El gerente intentó disuadirla. «Señora Clarke, si el señor Nash pretende que esto sea una sorpresa, no revelará detalles aunque se le pregunte».
Katherine llamó de todos modos, pero Julian no respondió.
Emociones contradictorias se agitaban en su corazón. Tras un momento de vacilación, accedió y siguió al gerente hacia la sala privada. Estaba decidida a descubrir las intenciones de Julian.
Al acercarse al umbral, el gerente, que iba delante, se detuvo en seco.
Sus dedos se aferraron al pomo de la puerta, paralizado en el sitio.
Katherine observó su peculiar comportamiento y preguntó: «¿Pasa algo?».
El gerente volvió en sí de golpe, con el rostro ceniciento y un fino velo de sudor asomando en la frente.

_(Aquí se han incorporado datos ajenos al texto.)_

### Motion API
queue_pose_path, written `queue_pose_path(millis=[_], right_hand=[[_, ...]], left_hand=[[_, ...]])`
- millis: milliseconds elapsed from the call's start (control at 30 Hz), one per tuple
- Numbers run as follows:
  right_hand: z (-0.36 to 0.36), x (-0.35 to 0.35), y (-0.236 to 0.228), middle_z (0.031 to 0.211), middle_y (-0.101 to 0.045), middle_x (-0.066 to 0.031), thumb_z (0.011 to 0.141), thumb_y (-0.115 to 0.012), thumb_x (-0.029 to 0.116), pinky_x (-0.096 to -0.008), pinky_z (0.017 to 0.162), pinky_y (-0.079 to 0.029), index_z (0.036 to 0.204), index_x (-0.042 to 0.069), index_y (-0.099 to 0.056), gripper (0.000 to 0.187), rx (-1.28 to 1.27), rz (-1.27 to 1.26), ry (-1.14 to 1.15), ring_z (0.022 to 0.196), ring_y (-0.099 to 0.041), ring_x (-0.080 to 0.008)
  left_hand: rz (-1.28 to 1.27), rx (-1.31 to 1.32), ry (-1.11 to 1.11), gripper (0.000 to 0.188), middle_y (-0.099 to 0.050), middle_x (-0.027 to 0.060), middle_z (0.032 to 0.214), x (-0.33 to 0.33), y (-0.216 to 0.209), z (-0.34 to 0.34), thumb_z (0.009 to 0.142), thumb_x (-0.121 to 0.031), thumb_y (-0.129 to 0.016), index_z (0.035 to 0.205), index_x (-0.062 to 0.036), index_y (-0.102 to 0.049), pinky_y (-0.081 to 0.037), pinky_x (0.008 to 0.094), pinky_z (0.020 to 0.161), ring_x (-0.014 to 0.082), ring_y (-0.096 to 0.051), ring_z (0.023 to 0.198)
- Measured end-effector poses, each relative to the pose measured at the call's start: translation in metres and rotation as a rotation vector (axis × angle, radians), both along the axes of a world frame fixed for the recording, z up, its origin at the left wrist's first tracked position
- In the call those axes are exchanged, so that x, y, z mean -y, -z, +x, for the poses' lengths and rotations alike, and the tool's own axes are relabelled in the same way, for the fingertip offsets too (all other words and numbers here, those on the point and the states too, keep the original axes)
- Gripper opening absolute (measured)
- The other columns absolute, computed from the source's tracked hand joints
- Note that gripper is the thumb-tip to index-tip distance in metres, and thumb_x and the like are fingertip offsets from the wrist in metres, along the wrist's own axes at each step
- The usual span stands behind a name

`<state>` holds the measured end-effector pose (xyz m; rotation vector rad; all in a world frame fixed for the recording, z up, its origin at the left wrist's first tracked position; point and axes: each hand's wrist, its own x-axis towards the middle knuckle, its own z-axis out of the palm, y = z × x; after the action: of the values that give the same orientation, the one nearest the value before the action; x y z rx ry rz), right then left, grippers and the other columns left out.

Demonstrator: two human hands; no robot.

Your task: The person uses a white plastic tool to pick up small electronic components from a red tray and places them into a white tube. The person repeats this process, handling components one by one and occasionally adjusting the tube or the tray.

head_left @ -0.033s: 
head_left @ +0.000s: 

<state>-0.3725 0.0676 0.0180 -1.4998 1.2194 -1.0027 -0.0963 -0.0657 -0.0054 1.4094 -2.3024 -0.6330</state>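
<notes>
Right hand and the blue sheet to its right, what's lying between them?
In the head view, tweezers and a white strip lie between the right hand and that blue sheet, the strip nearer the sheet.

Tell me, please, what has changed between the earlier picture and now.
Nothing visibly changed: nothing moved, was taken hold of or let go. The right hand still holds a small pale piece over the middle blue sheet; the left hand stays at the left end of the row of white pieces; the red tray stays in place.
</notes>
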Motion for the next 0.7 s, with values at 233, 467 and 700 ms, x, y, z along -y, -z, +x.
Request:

Parecía visiblemente perturbado.
A Katherine se le encogió el corazón, invadida por una premonición inexplicable.
«No es nada. Permítame abrirle la puerta», insistió el gerente, reprimiendo el temblor visible de su mano mientras giraba el pomo.
Katherine se asomó al interior. La habitación tenía una decoración mínima, salvo por una solitaria caja de regalo colocada sobre la mesa.
El gerente mantuvo la mirada baja mientras explicaba: «Él indicó que esa es su sorpresa. Puede abrirla mientras espera. Debería llegar en cualquier momento».
Katherine se sentía indiferente ante la supuesta sorpresa. Lo que la inquietaba más profundamente era la voz temblorosa del gerente.